Guru Nanak taught that living truthfully brings Sikhs closer to God
There is a famous saying of Guru Nanak’s: “Truth is high, but higher still is truthful living.” By this he means that living truthfully, showing devotion to truth through one’s behavior and actions, brings one closer to spiritual awakening and to God. Righteousness and morality are central to the practice of Sikhism.

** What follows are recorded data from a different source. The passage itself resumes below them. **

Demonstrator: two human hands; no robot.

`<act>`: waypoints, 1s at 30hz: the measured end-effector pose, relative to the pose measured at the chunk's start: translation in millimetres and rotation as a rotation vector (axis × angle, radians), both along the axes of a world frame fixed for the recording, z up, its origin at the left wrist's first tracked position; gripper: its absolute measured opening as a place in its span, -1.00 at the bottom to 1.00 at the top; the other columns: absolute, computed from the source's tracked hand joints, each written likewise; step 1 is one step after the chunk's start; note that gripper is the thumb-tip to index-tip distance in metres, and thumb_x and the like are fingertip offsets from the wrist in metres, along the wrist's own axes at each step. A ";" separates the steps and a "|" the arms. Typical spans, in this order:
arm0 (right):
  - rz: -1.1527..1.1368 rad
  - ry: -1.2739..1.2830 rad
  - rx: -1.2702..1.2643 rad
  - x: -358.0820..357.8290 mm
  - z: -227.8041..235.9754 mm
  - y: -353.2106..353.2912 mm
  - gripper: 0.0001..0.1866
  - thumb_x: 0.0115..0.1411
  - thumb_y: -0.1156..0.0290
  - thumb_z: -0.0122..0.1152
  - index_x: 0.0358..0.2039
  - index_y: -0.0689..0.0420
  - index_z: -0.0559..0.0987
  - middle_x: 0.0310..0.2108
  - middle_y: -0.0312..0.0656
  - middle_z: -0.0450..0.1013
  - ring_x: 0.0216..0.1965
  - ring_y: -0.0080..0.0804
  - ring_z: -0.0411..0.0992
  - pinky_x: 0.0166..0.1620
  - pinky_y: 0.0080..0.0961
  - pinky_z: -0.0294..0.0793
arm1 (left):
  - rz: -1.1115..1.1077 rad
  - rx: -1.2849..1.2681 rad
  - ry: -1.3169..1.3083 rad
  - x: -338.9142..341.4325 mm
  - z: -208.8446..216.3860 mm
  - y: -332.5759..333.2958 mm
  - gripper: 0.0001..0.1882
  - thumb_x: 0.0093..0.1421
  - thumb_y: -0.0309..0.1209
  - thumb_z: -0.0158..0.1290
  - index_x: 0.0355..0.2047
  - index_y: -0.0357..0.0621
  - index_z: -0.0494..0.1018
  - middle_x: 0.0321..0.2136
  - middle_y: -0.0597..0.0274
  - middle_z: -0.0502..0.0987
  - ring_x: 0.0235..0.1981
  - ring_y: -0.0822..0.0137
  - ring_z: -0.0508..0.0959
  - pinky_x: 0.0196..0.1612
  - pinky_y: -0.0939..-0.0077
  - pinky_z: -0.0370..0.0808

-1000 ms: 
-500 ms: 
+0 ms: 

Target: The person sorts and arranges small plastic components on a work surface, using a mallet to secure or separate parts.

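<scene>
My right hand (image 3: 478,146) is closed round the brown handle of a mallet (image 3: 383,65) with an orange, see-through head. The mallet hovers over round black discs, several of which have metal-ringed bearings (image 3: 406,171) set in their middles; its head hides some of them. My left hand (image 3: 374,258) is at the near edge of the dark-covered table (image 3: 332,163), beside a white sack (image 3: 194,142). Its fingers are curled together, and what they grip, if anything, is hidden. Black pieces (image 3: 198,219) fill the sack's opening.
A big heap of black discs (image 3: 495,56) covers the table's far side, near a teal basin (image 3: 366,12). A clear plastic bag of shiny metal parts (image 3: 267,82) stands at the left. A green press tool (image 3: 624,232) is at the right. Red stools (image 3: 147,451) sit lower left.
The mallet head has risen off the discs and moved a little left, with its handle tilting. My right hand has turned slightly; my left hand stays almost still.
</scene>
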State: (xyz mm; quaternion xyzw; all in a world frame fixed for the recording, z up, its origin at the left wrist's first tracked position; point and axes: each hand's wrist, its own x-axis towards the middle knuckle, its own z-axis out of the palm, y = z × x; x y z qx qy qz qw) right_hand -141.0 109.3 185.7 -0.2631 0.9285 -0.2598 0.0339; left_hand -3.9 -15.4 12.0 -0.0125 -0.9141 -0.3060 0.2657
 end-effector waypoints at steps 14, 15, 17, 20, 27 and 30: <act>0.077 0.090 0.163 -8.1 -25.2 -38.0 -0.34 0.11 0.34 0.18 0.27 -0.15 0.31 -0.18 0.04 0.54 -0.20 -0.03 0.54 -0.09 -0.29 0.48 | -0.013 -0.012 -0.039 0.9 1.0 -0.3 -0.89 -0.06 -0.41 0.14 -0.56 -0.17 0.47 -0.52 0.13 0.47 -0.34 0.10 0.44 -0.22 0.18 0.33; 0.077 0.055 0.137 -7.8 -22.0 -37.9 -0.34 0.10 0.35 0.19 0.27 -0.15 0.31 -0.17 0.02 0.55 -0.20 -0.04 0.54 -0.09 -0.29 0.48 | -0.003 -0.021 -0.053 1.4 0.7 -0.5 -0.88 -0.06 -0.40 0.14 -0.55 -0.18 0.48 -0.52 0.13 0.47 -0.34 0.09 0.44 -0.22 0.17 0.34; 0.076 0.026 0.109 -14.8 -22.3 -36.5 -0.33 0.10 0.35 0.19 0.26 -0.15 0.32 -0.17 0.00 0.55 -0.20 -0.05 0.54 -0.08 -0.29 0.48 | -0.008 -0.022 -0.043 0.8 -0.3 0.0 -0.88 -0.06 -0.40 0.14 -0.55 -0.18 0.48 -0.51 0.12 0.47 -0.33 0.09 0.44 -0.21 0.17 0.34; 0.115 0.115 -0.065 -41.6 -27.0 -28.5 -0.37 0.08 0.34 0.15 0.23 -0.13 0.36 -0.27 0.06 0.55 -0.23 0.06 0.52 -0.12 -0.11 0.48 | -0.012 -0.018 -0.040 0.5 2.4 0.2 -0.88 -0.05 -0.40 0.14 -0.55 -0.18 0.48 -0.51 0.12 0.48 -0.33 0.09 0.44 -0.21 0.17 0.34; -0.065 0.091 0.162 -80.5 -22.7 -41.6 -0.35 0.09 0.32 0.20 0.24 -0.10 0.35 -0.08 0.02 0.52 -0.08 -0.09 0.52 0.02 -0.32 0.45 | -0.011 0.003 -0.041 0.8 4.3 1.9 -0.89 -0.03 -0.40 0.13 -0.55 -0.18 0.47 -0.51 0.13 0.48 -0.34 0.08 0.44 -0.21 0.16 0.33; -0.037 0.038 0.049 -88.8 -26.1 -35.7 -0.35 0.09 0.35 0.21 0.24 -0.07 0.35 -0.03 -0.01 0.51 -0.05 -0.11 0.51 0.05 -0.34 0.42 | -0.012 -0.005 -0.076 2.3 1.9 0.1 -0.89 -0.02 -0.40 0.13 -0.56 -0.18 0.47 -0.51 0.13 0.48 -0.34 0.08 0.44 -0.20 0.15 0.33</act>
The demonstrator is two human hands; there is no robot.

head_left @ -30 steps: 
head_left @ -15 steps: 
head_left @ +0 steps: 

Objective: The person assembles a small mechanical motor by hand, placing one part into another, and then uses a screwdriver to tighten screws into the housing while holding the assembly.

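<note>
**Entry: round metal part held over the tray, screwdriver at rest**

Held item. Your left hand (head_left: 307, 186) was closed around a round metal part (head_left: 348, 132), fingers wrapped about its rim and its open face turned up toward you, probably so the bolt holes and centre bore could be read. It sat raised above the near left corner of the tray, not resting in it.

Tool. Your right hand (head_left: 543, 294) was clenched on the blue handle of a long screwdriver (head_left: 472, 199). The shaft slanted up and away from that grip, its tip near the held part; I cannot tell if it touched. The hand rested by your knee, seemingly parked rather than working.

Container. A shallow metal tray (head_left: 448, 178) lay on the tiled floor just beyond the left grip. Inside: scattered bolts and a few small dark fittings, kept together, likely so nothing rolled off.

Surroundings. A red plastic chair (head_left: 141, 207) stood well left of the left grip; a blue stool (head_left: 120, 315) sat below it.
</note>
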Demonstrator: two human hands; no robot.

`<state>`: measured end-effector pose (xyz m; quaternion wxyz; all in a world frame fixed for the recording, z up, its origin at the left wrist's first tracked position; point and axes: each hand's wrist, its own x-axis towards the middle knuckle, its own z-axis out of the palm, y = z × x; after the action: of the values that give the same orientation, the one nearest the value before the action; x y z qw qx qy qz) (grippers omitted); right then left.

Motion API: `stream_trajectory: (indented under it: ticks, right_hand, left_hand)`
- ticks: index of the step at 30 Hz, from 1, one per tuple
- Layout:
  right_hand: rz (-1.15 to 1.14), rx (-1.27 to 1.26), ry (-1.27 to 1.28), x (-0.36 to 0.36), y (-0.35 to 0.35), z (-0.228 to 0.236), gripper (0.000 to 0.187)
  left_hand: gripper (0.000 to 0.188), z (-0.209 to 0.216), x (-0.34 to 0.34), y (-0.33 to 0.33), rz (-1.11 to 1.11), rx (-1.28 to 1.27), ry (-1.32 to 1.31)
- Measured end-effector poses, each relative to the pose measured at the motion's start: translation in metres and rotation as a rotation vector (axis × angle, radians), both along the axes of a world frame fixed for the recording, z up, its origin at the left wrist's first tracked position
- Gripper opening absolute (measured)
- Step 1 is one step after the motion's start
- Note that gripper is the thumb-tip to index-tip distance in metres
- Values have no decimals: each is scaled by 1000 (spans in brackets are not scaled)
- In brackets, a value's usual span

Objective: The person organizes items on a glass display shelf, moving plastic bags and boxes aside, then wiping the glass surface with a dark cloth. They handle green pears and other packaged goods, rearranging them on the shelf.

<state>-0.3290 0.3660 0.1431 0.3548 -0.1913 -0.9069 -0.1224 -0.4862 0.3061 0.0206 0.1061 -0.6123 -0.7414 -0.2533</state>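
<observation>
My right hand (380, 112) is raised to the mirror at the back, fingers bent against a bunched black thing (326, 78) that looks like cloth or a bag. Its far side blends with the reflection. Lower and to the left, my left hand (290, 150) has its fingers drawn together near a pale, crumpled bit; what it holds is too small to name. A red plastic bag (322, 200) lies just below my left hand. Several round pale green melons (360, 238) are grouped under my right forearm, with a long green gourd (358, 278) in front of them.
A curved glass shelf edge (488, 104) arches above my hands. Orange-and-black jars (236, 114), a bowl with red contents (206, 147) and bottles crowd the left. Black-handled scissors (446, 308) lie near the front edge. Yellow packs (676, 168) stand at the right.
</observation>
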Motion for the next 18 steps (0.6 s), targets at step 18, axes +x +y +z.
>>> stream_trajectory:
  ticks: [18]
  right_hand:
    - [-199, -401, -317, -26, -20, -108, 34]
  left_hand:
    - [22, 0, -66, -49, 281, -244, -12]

Sikhism and Living Truthfully
Truth (sat) is one of the five virtues of Sikhism, and encompasses honesty, justice, fairness and righteousness. Sat is a sanskrit word which roughly translates to ‘true essence’. It is one of the most important qualities Sikhs develop in their lives. “Truth” in this context is not merely about being honest with other people; it’s also about understanding the true nature of the world, of the oneness of all beings, and of living with that deeper truth. Sikhs become closer to God by “practicing truth,” — being honest, being kind, and treating all people equally and with respect.
Sikhism also teaches against superstition and rituals. Sikhs do not believe in fasting, making pilgrimages to a holy site, or worshipping idols because they cannot bring a person closer to God; rather, God is everywhere. This teaching differentiates Sikhism greatly from both Hinduism and Islam.
Guru Nanak stated that “through ritual practices, God cannot be won over”, meaning that only the acts of living truthfully and kindly, with respect for all people, can bring one closer to God.